__DIRECTIONS FOR THIS TASK__
Retype each line below precisely and omit all images.

__INFORMATION SHOWN__
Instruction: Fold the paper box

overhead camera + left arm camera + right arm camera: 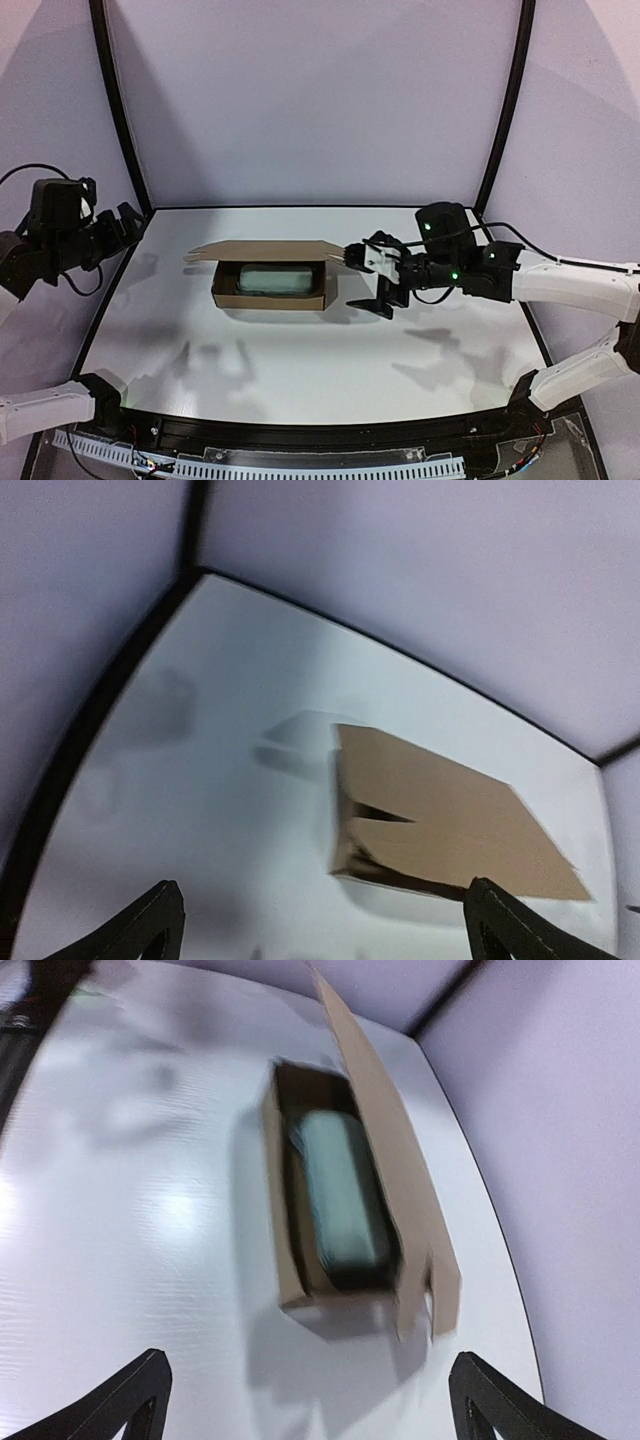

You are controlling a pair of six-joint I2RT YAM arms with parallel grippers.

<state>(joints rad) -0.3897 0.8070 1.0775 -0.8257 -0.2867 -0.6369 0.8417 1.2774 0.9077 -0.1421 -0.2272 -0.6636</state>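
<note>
The brown cardboard paper box (270, 293) stands in the middle of the white table, formed into a shallow tray. Its long lid flap (265, 250) is half raised over the far side. A pale grey-green oblong object (278, 278) lies inside. My right gripper (374, 280) is open and empty, just right of the box's right end, with the jaws set wide apart. In the right wrist view the box (285, 1250), the oblong object (340, 1185) and the lid flap (390, 1160) lie ahead of the gripper (310, 1410). My left gripper (126, 224) is open, held high at the far left. Its wrist view shows the box (440, 820) ahead of the gripper (325, 935).
A black frame edge (120, 290) borders the white table (300, 370). Purple backdrop walls stand behind and at both sides. Black curved poles (112, 100) rise at the back corners.
</note>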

__ANSWER FOR THIS EXERCISE__
Instruction: Fold the paper box

overhead camera + left arm camera + right arm camera: 

You are controlling a pair of six-joint I2RT YAM arms with parallel grippers.

<state>(joints rad) -0.3897 0.8070 1.0775 -0.8257 -0.2867 -0.6369 0.8417 1.2774 0.9077 -0.1421 -0.2272 -0.6636</state>
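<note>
The brown cardboard paper box (270, 293) stands in the middle of the white table, formed into a shallow tray. Its long lid flap (265, 250) is half raised over the far side. A pale grey-green oblong object (278, 278) lies inside. My right gripper (374, 280) is open and empty, just right of the box's right end, with the jaws set wide apart. In the right wrist view the box (285, 1250), the oblong object (340, 1185) and the lid flap (390, 1160) lie ahead of the gripper (310, 1410). My left gripper (126, 224) is open, held high at the far left. Its wrist view shows the box (440, 820) ahead of the gripper (325, 935).
A black frame edge (120, 290) borders the white table (300, 370). Purple backdrop walls stand behind and at both sides. Black curved poles (112, 100) rise at the back corners.
</note>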

That concludes the answer.